Leave it to a child to show how silly adults can be.
All 10-year-old Kameron Slade wanted to do was deliver a speech about acceptance and tolerance to his classmates, and if he’s lucky, win a prize for it. Acceptance and tolerance are exactly the kind of themes promoted in school, but as Kameron has come to unfortunately learn, people can become quite selective about whom they tolerate, much less accept. The principal of PS 195 told the Queens native that because his speech centered on the topic of same sex marriage, he would be removed from the competition because the subject matter was “inappropriate.”
Kameron’s speech included lines such as: “Marriage is about love, support and commitment so who are we to judge? If we judge people like this, this is a form of prejudice.
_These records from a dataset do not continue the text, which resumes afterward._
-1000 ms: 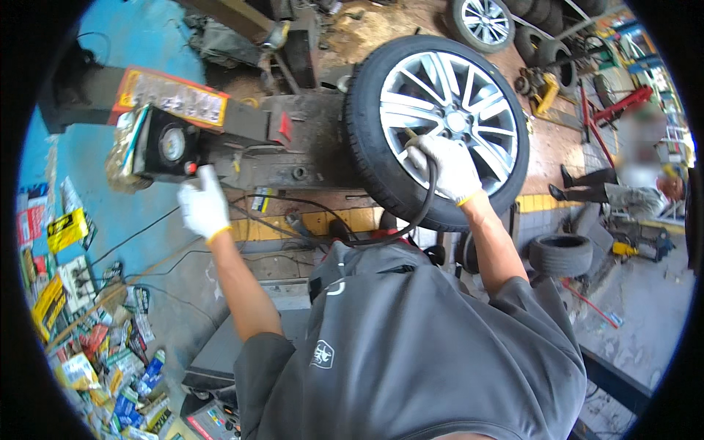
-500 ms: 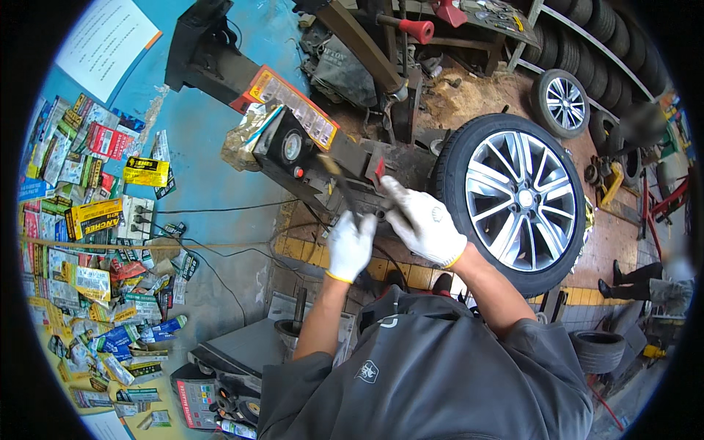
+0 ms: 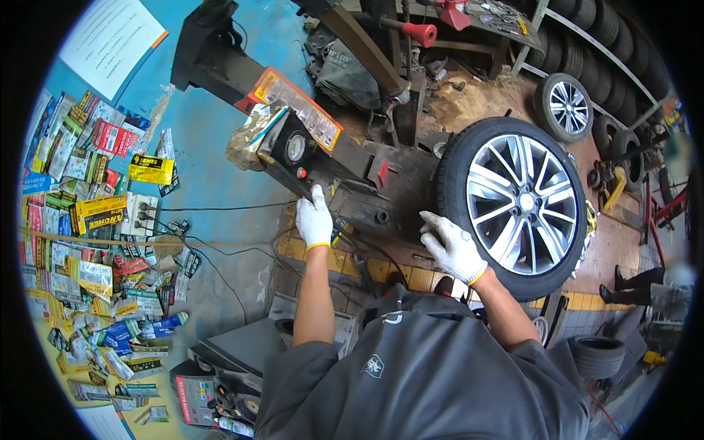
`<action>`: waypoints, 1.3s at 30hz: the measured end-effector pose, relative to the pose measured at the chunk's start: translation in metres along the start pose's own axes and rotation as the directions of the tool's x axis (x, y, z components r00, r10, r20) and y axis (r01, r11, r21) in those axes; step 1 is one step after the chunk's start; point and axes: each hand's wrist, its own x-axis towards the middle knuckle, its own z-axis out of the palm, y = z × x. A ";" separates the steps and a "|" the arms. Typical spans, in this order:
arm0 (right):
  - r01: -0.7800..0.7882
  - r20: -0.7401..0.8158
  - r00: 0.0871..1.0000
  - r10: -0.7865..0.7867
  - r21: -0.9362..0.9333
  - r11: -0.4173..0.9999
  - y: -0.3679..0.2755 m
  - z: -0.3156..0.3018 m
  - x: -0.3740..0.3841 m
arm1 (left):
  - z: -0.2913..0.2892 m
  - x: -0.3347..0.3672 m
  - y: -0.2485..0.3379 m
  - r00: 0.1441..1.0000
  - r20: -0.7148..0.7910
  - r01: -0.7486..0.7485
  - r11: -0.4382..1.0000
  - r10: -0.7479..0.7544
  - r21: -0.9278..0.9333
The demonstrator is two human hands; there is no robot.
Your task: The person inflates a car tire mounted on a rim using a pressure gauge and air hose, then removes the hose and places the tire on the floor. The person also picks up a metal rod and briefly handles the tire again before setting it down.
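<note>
My left hand (image 3: 314,220), in a white knit glove, is beside a black box with a round gauge (image 3: 295,147) and a red button (image 3: 301,173). One finger stretches up toward the box; I see nothing in the hand. A yellow-and-black object (image 3: 338,230) shows just right of it, too small to name. My gloved right hand (image 3: 451,248) is held open, fingers apart, at the near left edge of a large wheel (image 3: 526,202) with a silver multi-spoke rim and black tyre. Between the hands runs the dark metal body of a machine (image 3: 396,192).
Torn colourful packets (image 3: 110,271) cover the left side. Black cables (image 3: 227,208) cross the floor toward the machine. A second wheel (image 3: 568,106) lies farther back, near a rack of tyres (image 3: 609,55). Another person's legs (image 3: 634,282) show at right. A machine with a panel (image 3: 196,400) stands lower left.
My hands have moved apart, the left toward the gauge box, the right toward the wheel. The dark, brass-tipped tool that was at my left hand is no longer there.
</note>
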 end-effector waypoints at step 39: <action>-0.307 0.071 0.910 0.407 -0.544 0.781 0.176 -0.094 -0.080 | 0.095 -0.230 0.029 0.539 0.792 0.460 0.687 0.287 -0.563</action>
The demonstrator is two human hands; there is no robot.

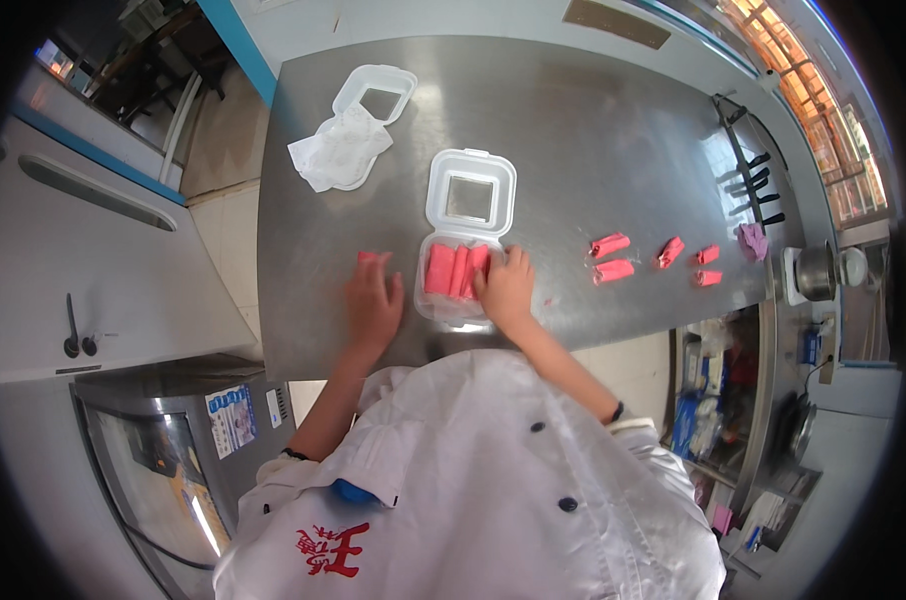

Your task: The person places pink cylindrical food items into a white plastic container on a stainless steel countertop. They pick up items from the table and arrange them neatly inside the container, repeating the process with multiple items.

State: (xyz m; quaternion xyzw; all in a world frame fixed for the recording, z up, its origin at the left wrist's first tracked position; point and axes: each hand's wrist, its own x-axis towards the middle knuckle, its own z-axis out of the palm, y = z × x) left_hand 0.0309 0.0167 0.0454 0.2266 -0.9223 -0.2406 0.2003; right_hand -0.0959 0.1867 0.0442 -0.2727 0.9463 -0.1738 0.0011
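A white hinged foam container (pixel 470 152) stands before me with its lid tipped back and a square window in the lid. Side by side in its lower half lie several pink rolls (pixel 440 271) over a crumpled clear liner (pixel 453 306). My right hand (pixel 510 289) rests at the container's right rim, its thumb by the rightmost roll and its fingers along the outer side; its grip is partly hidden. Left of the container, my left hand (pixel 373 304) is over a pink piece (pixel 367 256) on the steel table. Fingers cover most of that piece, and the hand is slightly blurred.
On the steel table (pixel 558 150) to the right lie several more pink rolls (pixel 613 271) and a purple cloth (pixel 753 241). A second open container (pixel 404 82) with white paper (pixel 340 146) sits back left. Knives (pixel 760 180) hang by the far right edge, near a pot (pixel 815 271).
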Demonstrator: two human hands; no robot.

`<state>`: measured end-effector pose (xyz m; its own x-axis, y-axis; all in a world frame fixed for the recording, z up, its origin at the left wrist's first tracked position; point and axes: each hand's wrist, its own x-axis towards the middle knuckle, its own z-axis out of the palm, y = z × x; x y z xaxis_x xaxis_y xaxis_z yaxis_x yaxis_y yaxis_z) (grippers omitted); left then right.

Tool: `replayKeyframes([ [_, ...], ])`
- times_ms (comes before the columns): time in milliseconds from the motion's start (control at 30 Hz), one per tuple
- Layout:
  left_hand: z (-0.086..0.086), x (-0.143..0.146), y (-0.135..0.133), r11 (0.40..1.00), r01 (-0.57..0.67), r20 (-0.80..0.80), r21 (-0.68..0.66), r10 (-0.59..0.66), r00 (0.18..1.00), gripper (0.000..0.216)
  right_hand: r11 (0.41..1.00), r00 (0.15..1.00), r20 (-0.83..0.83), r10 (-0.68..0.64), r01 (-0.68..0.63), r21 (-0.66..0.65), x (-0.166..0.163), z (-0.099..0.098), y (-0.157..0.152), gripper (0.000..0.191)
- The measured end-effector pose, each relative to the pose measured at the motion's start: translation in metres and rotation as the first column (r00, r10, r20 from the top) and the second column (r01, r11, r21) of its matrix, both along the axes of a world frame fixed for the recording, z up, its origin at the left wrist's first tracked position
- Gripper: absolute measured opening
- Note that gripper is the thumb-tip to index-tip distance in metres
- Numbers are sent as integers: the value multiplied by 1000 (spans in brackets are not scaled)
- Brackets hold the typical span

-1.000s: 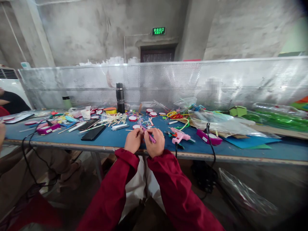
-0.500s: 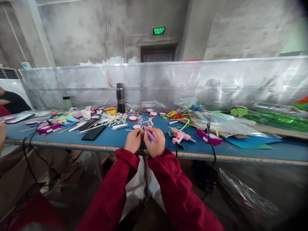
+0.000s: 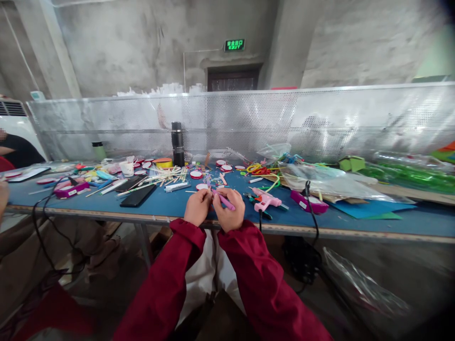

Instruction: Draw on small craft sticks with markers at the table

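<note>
Both my hands meet at the near edge of a long blue table (image 3: 167, 206). My right hand (image 3: 230, 211) is closed round a thin pink-purple stick (image 3: 226, 202) that slants across its knuckles. My left hand (image 3: 198, 207) is curled with its fingertips pinched against the stick's left end. What the left fingers hold there is too small to make out. Both forearms wear dark red sleeves.
A pink glue gun (image 3: 266, 202) lies right of my hands, its black cord hanging over the edge. A black phone (image 3: 137, 195), a black flask (image 3: 177, 144), wooden sticks (image 3: 167, 177), round red-and-white pieces, plastic bags (image 3: 322, 181) and a perforated metal screen (image 3: 249, 121) fill the table. Another person sits far left.
The pink-purple stick has turned slightly in my right hand, its right end now lower. Both hands stay at the same spot.
</note>
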<state>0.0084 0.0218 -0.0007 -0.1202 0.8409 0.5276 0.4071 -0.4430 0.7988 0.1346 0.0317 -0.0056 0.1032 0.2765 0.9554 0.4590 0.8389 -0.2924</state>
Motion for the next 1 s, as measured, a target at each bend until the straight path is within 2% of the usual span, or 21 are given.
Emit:
replayKeyframes([
  [333, 3, 1, -2, 1000, -15, -31, 3, 15, 999, 31, 1000, 1000, 18, 10, -9, -16, 1, -1, -2, 6],
  [767, 5, 2, -4, 999, -53, -37, -4, 52, 998, 29, 1000, 999, 41, 20, -19, -22, 1, 1, 0, 7],
  [1000, 3, 2, -3, 999, -34, -16, -17, 33, 999, 28, 1000, 1000, 22, 16, -16, -22, 1, 0, 0, 7],
])
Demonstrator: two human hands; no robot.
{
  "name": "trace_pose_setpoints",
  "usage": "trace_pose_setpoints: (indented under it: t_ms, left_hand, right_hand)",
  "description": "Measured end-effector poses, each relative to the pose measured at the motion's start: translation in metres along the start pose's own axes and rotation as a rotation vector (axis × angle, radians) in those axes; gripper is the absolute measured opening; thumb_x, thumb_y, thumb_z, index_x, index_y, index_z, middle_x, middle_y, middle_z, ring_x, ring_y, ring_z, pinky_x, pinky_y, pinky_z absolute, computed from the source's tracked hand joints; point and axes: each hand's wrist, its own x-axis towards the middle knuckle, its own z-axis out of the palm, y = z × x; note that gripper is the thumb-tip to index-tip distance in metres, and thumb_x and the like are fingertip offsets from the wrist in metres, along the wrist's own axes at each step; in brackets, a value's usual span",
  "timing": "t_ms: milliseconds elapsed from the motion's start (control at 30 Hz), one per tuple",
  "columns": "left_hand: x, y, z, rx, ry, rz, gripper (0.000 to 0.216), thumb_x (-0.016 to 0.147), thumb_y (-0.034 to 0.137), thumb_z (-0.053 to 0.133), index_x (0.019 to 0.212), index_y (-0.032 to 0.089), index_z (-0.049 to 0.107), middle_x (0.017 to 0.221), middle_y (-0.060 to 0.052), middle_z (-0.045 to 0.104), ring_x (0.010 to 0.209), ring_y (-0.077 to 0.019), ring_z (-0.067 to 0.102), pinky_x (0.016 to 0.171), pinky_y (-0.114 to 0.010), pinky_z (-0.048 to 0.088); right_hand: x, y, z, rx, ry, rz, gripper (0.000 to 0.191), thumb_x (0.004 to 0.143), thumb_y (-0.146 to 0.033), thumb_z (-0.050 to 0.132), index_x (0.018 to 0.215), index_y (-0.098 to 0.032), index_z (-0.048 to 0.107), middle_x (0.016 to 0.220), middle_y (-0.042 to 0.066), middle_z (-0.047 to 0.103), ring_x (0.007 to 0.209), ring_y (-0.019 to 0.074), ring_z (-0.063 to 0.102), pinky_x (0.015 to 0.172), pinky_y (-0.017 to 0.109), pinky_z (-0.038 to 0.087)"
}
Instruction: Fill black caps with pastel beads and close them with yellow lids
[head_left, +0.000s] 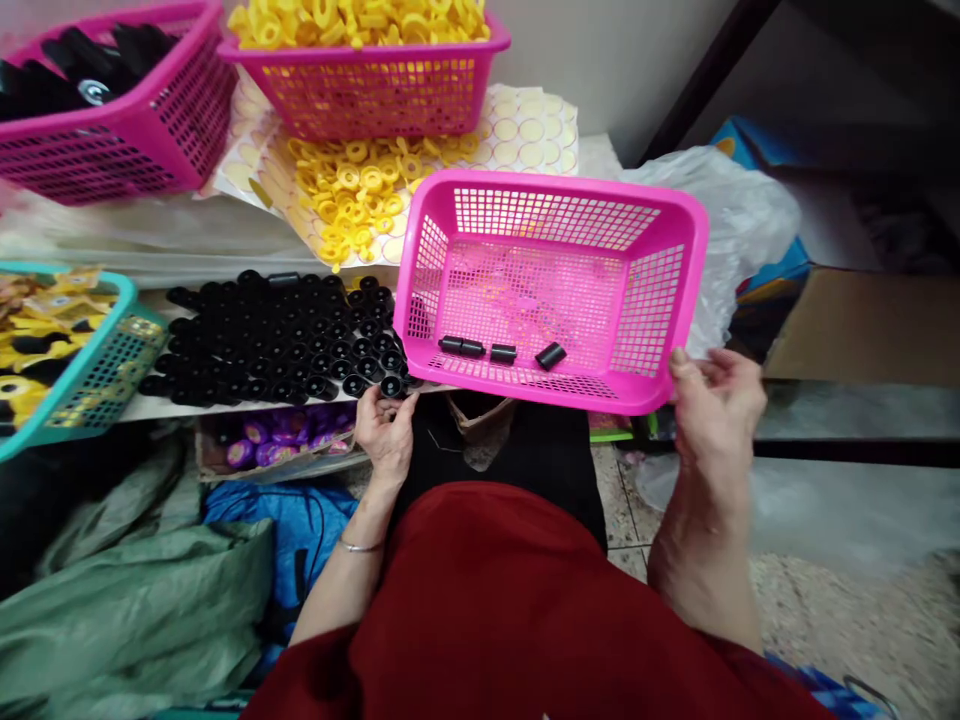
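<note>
A pink plastic basket (660, 300) is tilted toward me, with several short black tubes (501, 352) lying along its near wall. My right hand (712, 400) grips the basket's near right corner, fingers curled round the rim. My left hand (386, 425) is under the basket's near left corner, fingers curled at the edge of a dense bed of black caps (277, 340) standing on a board. Whether the left hand holds the basket or a cap I cannot tell.
Loose yellow rings (360, 195) lie on sticker sheets behind. A pink basket of yellow rings (375, 95) and another pink basket with black parts (112, 130) stand at the back. A teal basket (97, 370) sits left. Plastic bags (742, 215) lie right, green cloth (135, 610) lower left.
</note>
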Motion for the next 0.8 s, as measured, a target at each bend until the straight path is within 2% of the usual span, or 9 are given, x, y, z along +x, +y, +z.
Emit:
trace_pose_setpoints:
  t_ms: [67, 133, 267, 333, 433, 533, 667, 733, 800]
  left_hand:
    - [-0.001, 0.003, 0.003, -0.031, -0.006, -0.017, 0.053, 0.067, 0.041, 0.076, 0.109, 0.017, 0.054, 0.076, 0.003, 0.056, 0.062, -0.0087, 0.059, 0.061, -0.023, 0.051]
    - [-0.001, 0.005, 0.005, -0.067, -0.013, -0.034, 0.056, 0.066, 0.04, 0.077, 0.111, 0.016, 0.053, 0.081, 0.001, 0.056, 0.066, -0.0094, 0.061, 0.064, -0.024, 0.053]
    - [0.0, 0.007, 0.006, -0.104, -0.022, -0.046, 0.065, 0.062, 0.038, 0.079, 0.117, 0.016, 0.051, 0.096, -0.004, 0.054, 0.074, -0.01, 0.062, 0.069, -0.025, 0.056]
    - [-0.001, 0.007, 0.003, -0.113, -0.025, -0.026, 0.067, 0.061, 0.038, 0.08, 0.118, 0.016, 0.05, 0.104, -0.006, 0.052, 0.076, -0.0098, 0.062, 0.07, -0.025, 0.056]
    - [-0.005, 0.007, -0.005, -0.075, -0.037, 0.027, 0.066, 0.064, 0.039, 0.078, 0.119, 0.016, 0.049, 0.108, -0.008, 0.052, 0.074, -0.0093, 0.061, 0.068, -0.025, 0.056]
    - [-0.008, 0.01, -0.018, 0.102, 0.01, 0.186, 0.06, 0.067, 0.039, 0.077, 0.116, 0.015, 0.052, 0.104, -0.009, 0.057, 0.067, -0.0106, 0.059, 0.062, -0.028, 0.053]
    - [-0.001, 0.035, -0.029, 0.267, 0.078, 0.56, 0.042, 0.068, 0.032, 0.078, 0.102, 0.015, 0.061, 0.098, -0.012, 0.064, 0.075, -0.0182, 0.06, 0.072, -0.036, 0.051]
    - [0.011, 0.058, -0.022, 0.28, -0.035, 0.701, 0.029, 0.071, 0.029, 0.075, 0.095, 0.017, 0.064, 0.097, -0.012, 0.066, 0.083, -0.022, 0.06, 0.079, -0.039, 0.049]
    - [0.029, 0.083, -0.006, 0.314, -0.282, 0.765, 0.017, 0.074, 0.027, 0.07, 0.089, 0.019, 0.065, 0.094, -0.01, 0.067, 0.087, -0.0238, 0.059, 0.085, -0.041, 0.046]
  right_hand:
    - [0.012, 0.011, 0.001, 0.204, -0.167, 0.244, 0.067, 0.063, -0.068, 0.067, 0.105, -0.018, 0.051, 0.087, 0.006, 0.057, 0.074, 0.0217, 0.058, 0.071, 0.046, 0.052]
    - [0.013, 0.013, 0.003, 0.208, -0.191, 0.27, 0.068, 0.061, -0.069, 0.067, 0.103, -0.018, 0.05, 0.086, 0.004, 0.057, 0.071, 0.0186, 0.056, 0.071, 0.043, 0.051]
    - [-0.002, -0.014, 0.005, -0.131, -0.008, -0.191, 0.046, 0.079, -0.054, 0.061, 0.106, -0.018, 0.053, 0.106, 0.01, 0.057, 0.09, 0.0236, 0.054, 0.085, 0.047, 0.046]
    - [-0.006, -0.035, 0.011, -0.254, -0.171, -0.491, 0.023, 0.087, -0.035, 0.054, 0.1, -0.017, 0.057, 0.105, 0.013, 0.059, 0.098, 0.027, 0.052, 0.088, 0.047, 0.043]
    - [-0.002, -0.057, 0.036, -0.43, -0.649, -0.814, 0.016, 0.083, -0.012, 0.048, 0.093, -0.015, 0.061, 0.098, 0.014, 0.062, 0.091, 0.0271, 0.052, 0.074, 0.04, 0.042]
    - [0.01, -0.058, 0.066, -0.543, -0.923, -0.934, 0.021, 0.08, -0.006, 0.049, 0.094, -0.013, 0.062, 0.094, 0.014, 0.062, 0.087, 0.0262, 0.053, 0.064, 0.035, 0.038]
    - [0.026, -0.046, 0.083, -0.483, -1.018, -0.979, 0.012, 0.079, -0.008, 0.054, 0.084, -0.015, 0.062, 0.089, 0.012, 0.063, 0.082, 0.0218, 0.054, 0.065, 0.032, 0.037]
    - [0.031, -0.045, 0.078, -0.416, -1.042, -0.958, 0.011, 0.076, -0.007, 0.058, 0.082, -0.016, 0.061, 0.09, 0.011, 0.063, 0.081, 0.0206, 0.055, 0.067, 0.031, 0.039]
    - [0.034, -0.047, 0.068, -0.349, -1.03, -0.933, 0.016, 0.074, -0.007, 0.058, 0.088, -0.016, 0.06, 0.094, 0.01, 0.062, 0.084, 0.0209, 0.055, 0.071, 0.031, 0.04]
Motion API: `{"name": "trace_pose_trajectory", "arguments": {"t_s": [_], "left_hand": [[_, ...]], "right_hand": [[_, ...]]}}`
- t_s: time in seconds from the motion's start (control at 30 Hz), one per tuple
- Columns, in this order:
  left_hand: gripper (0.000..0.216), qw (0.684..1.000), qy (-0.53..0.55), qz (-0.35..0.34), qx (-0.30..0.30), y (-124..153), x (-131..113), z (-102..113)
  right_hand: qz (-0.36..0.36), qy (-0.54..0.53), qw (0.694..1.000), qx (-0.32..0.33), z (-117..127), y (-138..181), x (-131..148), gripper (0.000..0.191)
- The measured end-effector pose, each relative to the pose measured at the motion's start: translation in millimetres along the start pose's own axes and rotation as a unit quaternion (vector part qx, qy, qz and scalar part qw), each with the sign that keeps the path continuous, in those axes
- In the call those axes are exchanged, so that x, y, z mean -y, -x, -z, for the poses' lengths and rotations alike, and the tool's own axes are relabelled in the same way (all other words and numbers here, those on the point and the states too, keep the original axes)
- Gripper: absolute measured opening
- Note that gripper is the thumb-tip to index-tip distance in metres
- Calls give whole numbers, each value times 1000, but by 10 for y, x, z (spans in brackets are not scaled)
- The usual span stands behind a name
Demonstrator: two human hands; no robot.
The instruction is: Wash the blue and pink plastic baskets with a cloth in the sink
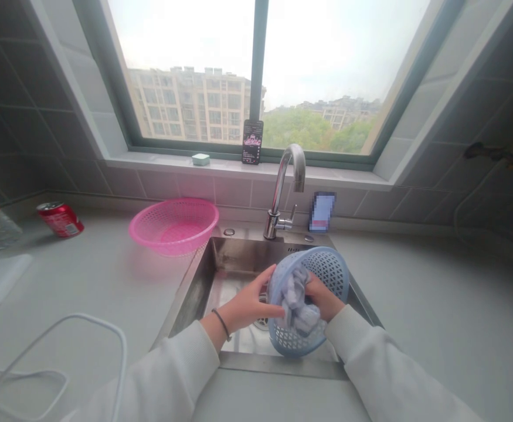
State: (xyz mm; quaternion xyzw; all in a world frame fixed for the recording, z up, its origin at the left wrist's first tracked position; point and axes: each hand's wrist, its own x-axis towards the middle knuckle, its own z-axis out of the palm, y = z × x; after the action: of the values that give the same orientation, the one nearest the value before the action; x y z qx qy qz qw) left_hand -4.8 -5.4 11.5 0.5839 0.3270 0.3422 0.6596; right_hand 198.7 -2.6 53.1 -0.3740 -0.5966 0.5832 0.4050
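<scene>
A light blue perforated plastic basket (332, 266) is tilted on its side over the stainless steel sink (278, 363), its opening turned toward my left hand. My left hand (251, 300) has its thumb and fingers curved around the basket's left rim; the fingertips pass partly out of sight behind it. Inside the basket, my right hand (323, 298) is closed on a crumpled pale grey-white cloth (299, 299). The cloth covers most of the right fingers. Below the basket, the sink's drain (261, 321) shows in part.
A chrome faucet (278, 193) rises behind the sink. Left of it stands a pink basket (175, 225), then a red can (60, 220) lying tilted. One phone (251, 142) leans on the window, another (322, 212) on the wall. A white cable (122, 346) loops at front left.
</scene>
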Motion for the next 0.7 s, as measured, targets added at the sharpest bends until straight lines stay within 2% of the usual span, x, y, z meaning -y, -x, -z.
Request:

We must learn to accept and respect all differences.”
Demon seed thy name is Kameron Slade?
Fortunately, the principal has come to his senses (under pressure), though not without sending a (warning) letter to parents on Friday about the nature of Kameron’s speech that is to be read at a special assembly today. After being told that some parents felt conversations about gay marriage should be reserved for adults, the quick young man said to NY1, “There is no point in really trying to hide it because us children, we are going to figure it out some time now or later.”
Therein lies the problem, lil’ man. They’d prefer gay people remain a figment of your imagination. Hell, they want the same for themselves in most instances.
Kameron’s speech centered on being acquainted with a child who had two moms and after his own explained to him how their family worked, he didn’t think any less of them. To him, the message of his story is that love is love, and if you see two people happy, why not be happy for them? What he has or will come to learn eventually is that when many think of gay people they don’t think of love, they think of sex.
And since most continue to be afraid to engage in frank discussions about sex and sexuality, it’s so much easier to denigrate people if you only choose to look at them through that prism. This is especially true if there’s lingering narrative that gay forms of sex are perverse and against God’s will (though, as legend has it, somehow straight people get away with anal and fellatio on a technicality). All of this makes gays icky, icky people that precious children of the world simply shouldn’t know about in detail.
It’s a lesson I had to be reminded of back in September 2008 when Hurricane Ike made landfall. My cousin, who had just delivered a baby only a couple of weeks prior, was invited inside of the home of another relative who was fortunate enough to still have his electricity. Older kin intervened, advising her not to take her children there. She was told flatly: “The kids don’t need to be exposed to that.”
That being that male relative being in committed relationship with another man– one much more solid than the one the person complaining enjoyed. Oop.
I don’t know what they expected to see inside of the home. Whips and chains? Or maybe lots of leather and Beyoncé and Janet Jackson murals, complete with a strong stench of lubricant in the air. Basically: things far worse than being without electricity in the South.
I chalked up that attitude much like the one Kameron’s principal initially seems to have had. Such is an old way of thinking, but if this 10-year-old has taught me anything, it’s that maybe future generations will ultimately look at gays without immediately thinking, “sex, sex, sex…nasty” and that we’re not at threat to children, we are just people.
That is, so long as adults don’t intervene to argue otherwise.